Two decades ago, when a distraught Anil Kumble was accused of chucking and stopped from bowling in the nets of a local lower division club in a remote ground in Bangalore, no one visualized that this youngster would one day become India's greatest ever bowler.
"Everything I did at that stage was wrong. But I did not know that, nor was there anybody to coach me," said Kumble.
His greatest moment - The ten-wicket haul against Pakistan at Delhi in 1998-99
The tall, gawky lad had just entered his teens when he joined the club. He was keen on bowling medium pace. But his bowling action was faulty. He then took up off-spin bowling, but the quirk in the bowling action remained. He was shouted at in the nets and often stopped from bowling. In desperation he turned to his elder brother, Dinesh, who asked him to try his hand at leg-spin.
"My grip on the ball was that of an off-spinner's. And I got used to that. Which is why even to this day I grip the ball like an off-spinner, with the gap between the forefinger and the second finger being the widest," recalled Kumble.
The grip reduced the amount of leg-spin he could impart on the ball. But his determination, focus, aggression and a quick-thinking engineer's brain that saw him constantly upgrading his bag of tricks and plotting batsmen's doom were matchless assets and made him a veritable force of one.
Indeed, 14 years after he made his foray in international cricket and was repeatedly picked on for not spinning the ball enough, bowling too fast, not being a sharp fielder, etc, etc, Kumble has had the last laugh on his critics. Today the `smiling assassin' is not just another India bowler, but their most successful ever. His bag of 434 Test wickets from 90 Tests enabled him to draw level with record holder Kapil Dev who reached that tally from 131 Tests - 41 more than Kumble. Certainly with a strike rate of 4.82 wickets per Test over a 14-year period, Kumble, is, without doubt, the greatest bowler India has produced.
The smiling assassin
Oldsters might contest this claim and certainly the reams of prose written for ever so long about India's spin quartet of BS Chandrashekar, Bishen Singh Bedi, EAS Prasanna and S Venkataraghavan and also fast medium bowler Kapil Dev, all of whom did yeoman service to Indian cricket, will be flaunted as proof that Kumble is not the greatest. But isn't he? For starters, his record is far more impressive than all these bowlers.
Take the matter of the number of Test wins Indian bowlers have featured in. The fast-medium bowler Kapil Dev played 41 Tests more than Kumble, but lags behind him in the number of wins (see table). Kumble who has starred in 28 Test wins, the maximum number by an Indian bowler, is already four wins more than Kapil Dev.
The classy left arm spinner Bedi, who played with great distinction during the 1960s and 70s and paceman Javagal Srinath featured in 17 wins apiece -11 less than Kumble.
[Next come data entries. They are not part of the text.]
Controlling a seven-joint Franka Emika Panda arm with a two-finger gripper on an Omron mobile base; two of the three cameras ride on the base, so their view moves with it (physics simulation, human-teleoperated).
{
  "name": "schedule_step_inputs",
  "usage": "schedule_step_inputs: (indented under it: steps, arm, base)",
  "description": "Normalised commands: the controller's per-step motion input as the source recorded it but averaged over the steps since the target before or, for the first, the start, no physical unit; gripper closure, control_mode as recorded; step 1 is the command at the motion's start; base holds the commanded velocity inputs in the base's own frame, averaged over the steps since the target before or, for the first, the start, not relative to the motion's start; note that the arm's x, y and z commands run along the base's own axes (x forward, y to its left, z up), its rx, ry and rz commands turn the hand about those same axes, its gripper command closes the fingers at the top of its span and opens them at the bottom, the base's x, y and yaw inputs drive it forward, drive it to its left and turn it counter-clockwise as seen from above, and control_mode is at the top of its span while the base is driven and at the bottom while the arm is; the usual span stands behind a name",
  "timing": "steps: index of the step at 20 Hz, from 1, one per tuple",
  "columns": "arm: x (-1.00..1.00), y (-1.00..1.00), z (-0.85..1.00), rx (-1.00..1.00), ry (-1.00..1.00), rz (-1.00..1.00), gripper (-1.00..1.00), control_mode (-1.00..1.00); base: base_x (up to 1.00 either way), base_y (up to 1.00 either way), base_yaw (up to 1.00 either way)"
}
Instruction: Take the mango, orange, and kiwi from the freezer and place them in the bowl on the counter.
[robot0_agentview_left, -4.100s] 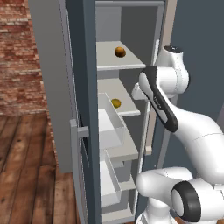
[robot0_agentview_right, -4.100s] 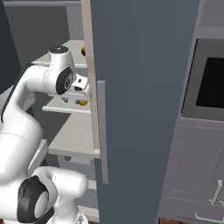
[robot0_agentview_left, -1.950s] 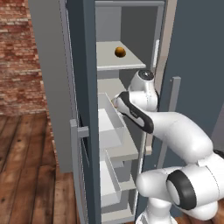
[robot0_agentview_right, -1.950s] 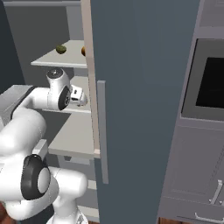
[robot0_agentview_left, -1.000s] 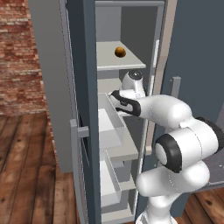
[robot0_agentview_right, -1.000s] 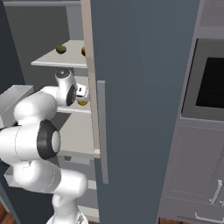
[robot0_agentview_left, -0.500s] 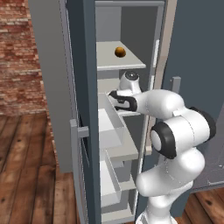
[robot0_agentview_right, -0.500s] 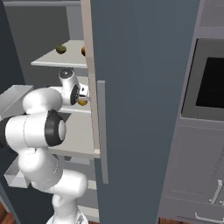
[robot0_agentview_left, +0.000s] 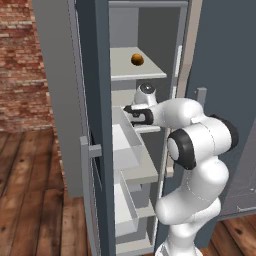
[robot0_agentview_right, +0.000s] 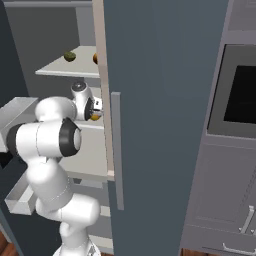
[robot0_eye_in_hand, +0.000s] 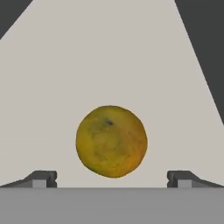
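The freezer (robot0_agentview_left: 95, 75) stands open, its long door (robot0_agentview_right: 160, 100) swung out beside my arm. On the middle shelf lies the mango (robot0_eye_in_hand: 111, 141), a golden-yellow fruit, also glimpsed past the door edge as the mango (robot0_agentview_right: 94, 117). My gripper (robot0_eye_in_hand: 111, 178) is open just in front of it, one fingertip to each side and neither touching it; the gripper (robot0_agentview_left: 131, 113) reaches in over that shelf. The orange (robot0_agentview_left: 137, 59) sits on the upper shelf, and the kiwi (robot0_agentview_right: 69, 56) lies to its left. The bowl and the counter are out of view.
White pull-out drawers (robot0_agentview_left: 125, 145) jut out below the middle shelf, close under my arm. The freezer's side wall (robot0_agentview_left: 180, 60) hems the hand in. A dark oven window (robot0_agentview_right: 240, 90) and grey cabinet fronts (robot0_agentview_right: 220, 200) stand to the right, a brick wall (robot0_agentview_left: 25, 60) to the left.
My arm has folded in and pushed the hand deeper over the middle shelf toward the mango. The jaws have stayed open. The fruits have not moved.
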Motion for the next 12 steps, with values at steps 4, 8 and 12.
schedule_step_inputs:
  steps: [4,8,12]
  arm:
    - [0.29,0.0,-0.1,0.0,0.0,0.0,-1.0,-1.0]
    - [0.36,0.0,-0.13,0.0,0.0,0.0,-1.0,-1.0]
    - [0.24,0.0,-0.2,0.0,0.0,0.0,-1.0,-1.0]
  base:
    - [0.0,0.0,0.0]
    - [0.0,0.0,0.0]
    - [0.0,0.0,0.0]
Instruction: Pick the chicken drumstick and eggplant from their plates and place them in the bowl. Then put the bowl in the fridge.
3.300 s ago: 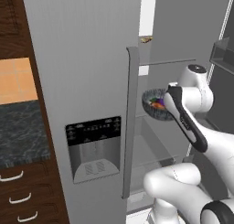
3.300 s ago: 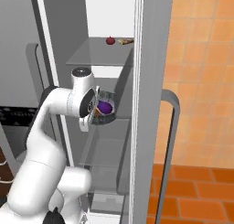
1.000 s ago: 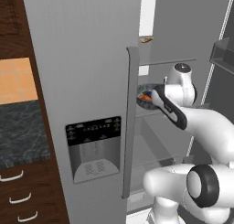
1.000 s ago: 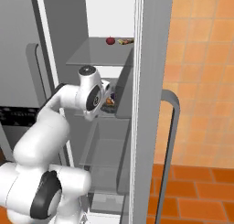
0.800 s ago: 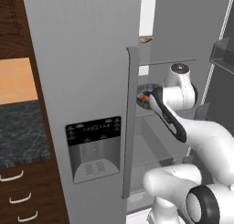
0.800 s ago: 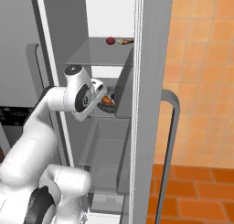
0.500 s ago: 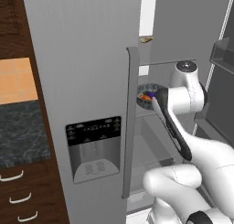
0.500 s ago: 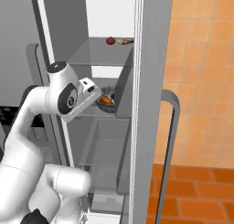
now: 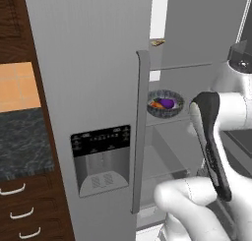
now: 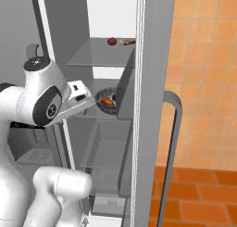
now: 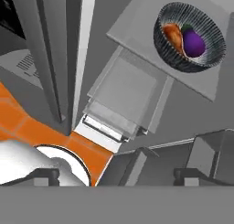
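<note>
The dark grey speckled bowl (image 9: 165, 103) stands on the middle shelf inside the open fridge (image 9: 98, 63). In it lie the purple eggplant (image 11: 195, 41) and the orange-brown chicken drumstick (image 11: 172, 34), side by side. From the right base view the bowl (image 10: 107, 101) sits just past my white hand, apart from it. My gripper (image 11: 116, 176) is open, its fingertips (image 11: 45, 174) set wide with nothing between them, and it hangs well back from the bowl (image 11: 189, 38). The two plates are out of view.
A red round fruit (image 10: 111, 41) and a small brown item (image 10: 126, 42) lie on the upper shelf. The left door's long handle (image 9: 141, 132) and dispenser (image 9: 101, 154) face me; the open right door's handle (image 10: 169, 152) stands beside an orange tiled wall (image 10: 203, 82). A dark counter (image 9: 24, 141) lies left.
The bowl, carried in the gripper 3.3 s ago, now rests on the shelf. Over the last second my hand has drawn back from it and the arm has swung outward.
</note>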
The wily off spinner Prasanna played in 15 wins and the former ace match-winner Chandrashekhar in just 14.
If the number of Test wins is not enough to put Kumble head and shoulders above the legion of Indian bowlers, just look at the huge quantity of match-winning wickets that puts him in a class of one. He has a massive haul of 199 wickets in matches won by India. This is unrivalled even by the galaxy of great bowlers. In fact, none of them has managed even 100 wickets in Test wins. The next best, the enigmatic leg spin-googly bowler Chandrashekar, captured 98 match-winning wickets while left-arm spinner Bishen Singh Bedi bagged 97. Kapil Dev has a mere 90 from 24 Test wins.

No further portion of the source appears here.